Living with the Evil Empire

There are always challenges at the beginning of a new year. Everyone's got a class that's a step above what they've done before, everyone's looking for a job to pay the bills, and everyone's met a first-year they'd like to see again. No one's very happy about it, either.

This fall, though, none of that is bothering me very much. I've got bigger problems. I'm adjusting to living with a Yankees fan.

Now, all true Red Sox Nation members have a pretty good idea of what it takes to follow the fortunes of those Damn Yankees. You have to be pompous, conceited, overpaid, corporate, a shameless frontrunner, and most of all, a detriment to the game of baseball. And for sure you'd better be from no more than ten miles outside of New York City.

My roommate qualifies on all seven counts.

He's the sort of fan who will occasionally, apropos of nothing, say things like "Hey, wouldn't it be great if the Red Sox lost Game 7 by a score of 6-5 again?" He gets very upset about the fact that Mike Mussina doesn't have a World Series ring—and always manages to work the word ‘yet' into that sentence. He has a special home run dance for Ruben Sierra and loudly chants "Bern, baby, Bern! Disco inferno!" every time Bernie Williams gets a hit.

Now, I'm a fanatic for my own team as well. It took weeks after Aaron [expletive] Boone's homer in last year's ALCS to stop seeing that ball travel over the wall time after time. I can say "Nomah" without irony and convincingly argue that Jason Varitek is the best catcher in the majors since Carlton Fisk. Quite naturally, I thought this was going to be a hellish postseason between my roommate and me.

Yet there's something strange going on in our apartment. Maybe it has to do with the fact that there's one TV, and neither of us will miss a game. Maybe it's just my concern that a homicide conviction would be a bit of a black mark on my resume, and there's only one other option if murder isn't it.
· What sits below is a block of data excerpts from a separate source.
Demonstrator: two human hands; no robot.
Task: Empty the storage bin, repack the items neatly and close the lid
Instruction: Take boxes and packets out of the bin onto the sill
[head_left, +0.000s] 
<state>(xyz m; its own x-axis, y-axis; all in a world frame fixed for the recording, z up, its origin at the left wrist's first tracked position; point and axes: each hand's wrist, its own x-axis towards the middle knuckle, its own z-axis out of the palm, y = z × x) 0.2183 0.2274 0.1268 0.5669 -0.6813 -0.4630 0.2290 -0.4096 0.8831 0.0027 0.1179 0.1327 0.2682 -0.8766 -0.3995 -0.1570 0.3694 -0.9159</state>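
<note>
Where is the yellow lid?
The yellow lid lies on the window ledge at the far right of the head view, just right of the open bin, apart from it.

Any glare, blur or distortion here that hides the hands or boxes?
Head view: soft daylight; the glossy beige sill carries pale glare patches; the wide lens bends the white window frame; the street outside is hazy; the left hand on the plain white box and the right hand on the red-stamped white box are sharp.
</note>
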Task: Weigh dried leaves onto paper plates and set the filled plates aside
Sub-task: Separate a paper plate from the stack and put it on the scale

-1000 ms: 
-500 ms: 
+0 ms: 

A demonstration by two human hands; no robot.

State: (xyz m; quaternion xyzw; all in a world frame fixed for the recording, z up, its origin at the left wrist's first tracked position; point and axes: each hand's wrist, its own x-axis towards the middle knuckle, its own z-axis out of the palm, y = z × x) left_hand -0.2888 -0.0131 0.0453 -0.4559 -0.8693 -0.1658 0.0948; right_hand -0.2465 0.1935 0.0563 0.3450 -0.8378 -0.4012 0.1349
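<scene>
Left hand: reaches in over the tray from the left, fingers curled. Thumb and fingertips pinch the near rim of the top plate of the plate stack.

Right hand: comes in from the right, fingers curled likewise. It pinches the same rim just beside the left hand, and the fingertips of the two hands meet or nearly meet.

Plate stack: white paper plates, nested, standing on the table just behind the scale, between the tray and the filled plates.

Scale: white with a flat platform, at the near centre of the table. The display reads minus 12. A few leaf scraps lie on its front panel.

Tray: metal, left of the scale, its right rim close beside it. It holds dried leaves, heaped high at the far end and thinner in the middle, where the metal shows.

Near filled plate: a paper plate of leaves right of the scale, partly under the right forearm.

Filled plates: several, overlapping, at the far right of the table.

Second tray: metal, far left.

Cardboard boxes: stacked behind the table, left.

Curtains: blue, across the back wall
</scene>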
Maybe it's just our fate to grow together.

Whatever the case, after a long night of bonding over Kevin Millar's unfortunate facial hair, Jorge Posada's enormous ears, and arguing over whether you deserve to win a game in which you blow an eight-run lead (you don't), I awoke yesterday to a horrifying feeling.

I may be developing (gulp) a tolerance for the Yankees.

It's hard for me to believe, but apparently it is possible for a Yankees fan to know something about baseball, and my roommate has been working hard to convince me that his team does actually have some value.

Be honest with yourselves for a second. If you consider yourself a fan, you have to have some admiration for the way that Mariano Rivera plays the game. When you absolutely, positively need to hold a lead, he just gets it done, every single time. It's really a beautiful thing to watch.

And is there really a player harder to root against than Derek Jeter? Red Sox fans have Varitek—we know what a smart, gritty player brings to the team. Jeter never gives up, and he always handles himself with dignity and class.

Nomar may be more talented, but Jeter nearly hit .300 this season after a horrific slump during the first two months. How many of your typically overpaid, ungrateful big leaguers would have come out of that situation with Jeter's professionalism?

Fortunately for my bruised Sox fan's ego, this crisis is going both ways. When David Ortiz launched a double to the wall in center in ALCS Game 1, driving in two runs and bringing the Sox within one, I caught my roommate muttering that "there's just no getting around that guy. He's too good. He's going to make things happen, no matter what you do."

Though he denies it, when Kevin Foulke got the last out against Anaheim in the second game of the ALDS, he let out a little cheer. It was only a quick one before he caught himself, but one of the most loyal Yankee fans I know actually celebrated "The Idiots" going up 2-0.

This all has me thinking—it's one thing to root for your team against a rival that's jerked you around for nine decades. But we can go too far, as this past baseball season showed us. One thing that the Frank Francisco incident showed us is that fans are taking their passion for the game to a dangerous level. Keep in mind it was only, with all due respect, Texas-Oakland.

It seems like everyone I know in Boston has a friend who's been jumped at Yankee Stadium for wearing a Sox hat, and I can personally attest to seeing anti-Yankee T-shirts on Landsdowne Street that I would not repeat to a young child. "Yankees Suck" is part of a proud tradition, but making light of the AIDS epidemic is far too much.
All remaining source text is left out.